● Aim of the exercise: Every line from the line containing "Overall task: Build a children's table" through the final line below must be returned exactly, and no other line.

● Data provided:

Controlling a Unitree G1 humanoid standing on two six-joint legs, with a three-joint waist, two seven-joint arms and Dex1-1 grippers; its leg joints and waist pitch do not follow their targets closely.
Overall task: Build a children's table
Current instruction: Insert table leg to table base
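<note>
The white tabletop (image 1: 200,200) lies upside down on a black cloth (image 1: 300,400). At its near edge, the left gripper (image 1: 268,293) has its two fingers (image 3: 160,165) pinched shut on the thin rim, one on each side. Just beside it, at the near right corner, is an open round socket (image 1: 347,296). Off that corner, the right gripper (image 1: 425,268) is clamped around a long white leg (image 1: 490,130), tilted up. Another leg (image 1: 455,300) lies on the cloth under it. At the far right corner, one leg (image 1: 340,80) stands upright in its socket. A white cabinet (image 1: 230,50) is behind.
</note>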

● Response to this task:
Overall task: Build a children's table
Current instruction: Insert table leg to table base
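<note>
The white tabletop (image 1: 200,200) lies upside down on a black cloth (image 1: 300,400). At its near edge, the left gripper (image 1: 268,293) has its two fingers (image 3: 160,165) pinched shut on the thin rim, one on each side. Just beside it, at the near right corner, is an open round socket (image 1: 347,296). Off that corner, the right gripper (image 1: 425,268) is clamped around a long white leg (image 1: 490,130), tilted up. Another leg (image 1: 455,300) lies on the cloth under it. At the far right corner, one leg (image 1: 340,80) stands upright in its socket. A white cabinet (image 1: 230,50) is behind.
</note>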

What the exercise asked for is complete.